Tugas Ilmu Budaya Dasar
Manusia Dan Keadilan


1. Jelaskan pengertian dari manusia dan keadilan, menurut pendapat Anda !
Jawab:
  Menurut saya keadilan adalah hal-hal yang berkaitan dengan sikap dan tindakan dalam hubungan antar manusia untuk mendapatkan keadilan berupa hak dan kewajiban yang telah ditetapkan. Keadilan sangat erat hubungannya dengan manusia, karena manusia adalah makhluk sosial yang tidak dapat berdiri sendiri dan memerlukan manusia lain untuk dapat berinteraksi dengan baik. Keadilan yang didapat seseorang harus berupa kejujuran dan keikhlasan, sehingga tercipta hubungan yang baik antar manusia. Misalnya saja, di dalam sebuah keluarga orang tua harus memberikan keadilan kepada anak, agar anak tidak merasa iri. Misalnya ibu, yang lebih sayang kepada anak terakhir dan tidak mempedulikan anak pertamanya. Hal ini menjadi masalah dalam sebuah keluarga. Karena, ibu harus memberikan keadilan sesuai dengan hak dan kewajiban. Hal ini sering terjadi dalam kehidupan sehari-hari. Keadilan yang berupa hak dan kewajiban juga sangat penting agar tercipta kedamaian dan ketentraman bersama. Keadilan sangat erat kaitannya dengan apa yang menjadi hak pada diri kita dan kewajiban yang harus dijalankan oleh setiap manusia. Keadilan sudah menjadi kebudayaan dan kebiasaan bagi setiap manusia. Hal ini menjadi bukti bahwa Negara Indonesia mempunyai hukum yang berlaku dan Undang-Undang yang telah ditetapkan. Adil berarti seseorang mendapatkan keseimbangan yang sama, hak misalnya hak untuk hidup, hak atas penghidupan yang layak, dan hak untuk mendapatkan perlindungan. Dan kewajiban yang harus dilakukan dalam kehidupan sehari-hari seperti mengikuti preraturan yang telah ditetapkan di Negara ini, membayar pajak dan membayar uang komite di sekolah. Dilihat dari seseorang yang berhak dan cocol untuk mendapatkan hak tersebut. Untuk itu harus adanya keadilan antar manusia. Misalnya, setiap masyarakat yang ingin bertahan dan mapan harus berada dalam keadaan seimbang, yaitu segala sesuatu yang ada di dalamnya harus muncul dalam proporsi yang semestinya, bukan dalam proporsi yang setara. Setiap masyarakat yang seimbang membutuhkan bermacam-macam aktifitas. Di antaranya adalah aktifitas ekonomi, politik, pendidikan, hukum, dan kebudayaan. 
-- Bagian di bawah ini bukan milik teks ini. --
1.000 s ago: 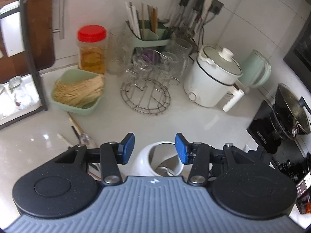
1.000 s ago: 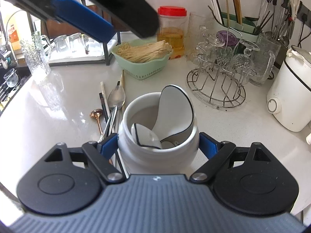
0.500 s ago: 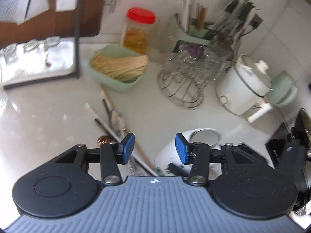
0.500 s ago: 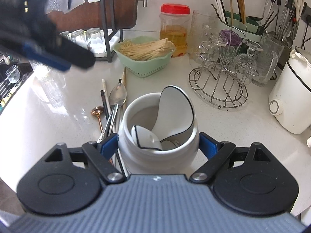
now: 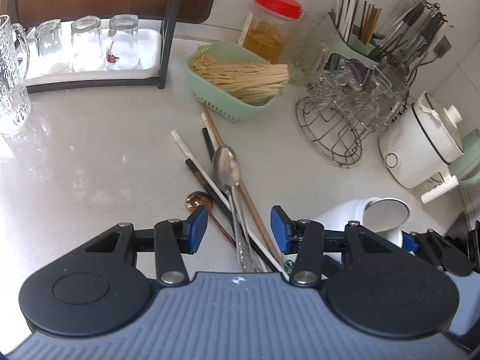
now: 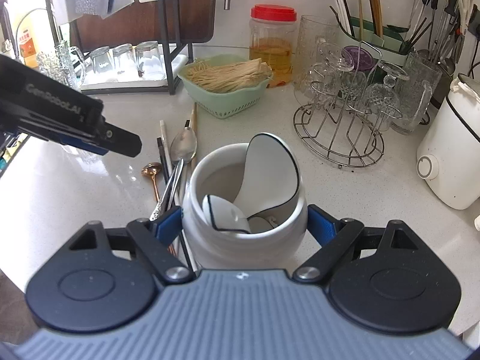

2. Carilah sebuah kasus yang berkaitan dengan manusia, kebudayaan dan keadilan
a. cantumkan judul kasusnya.
b. buatlah sinopsis dari kasus yang akan dibahas.
c. analisislah apa yang menjadi akar permasalahan dalam kasus tersebut !
d. keadilan seperti apa yang diterapkan dalam kasus tersebut !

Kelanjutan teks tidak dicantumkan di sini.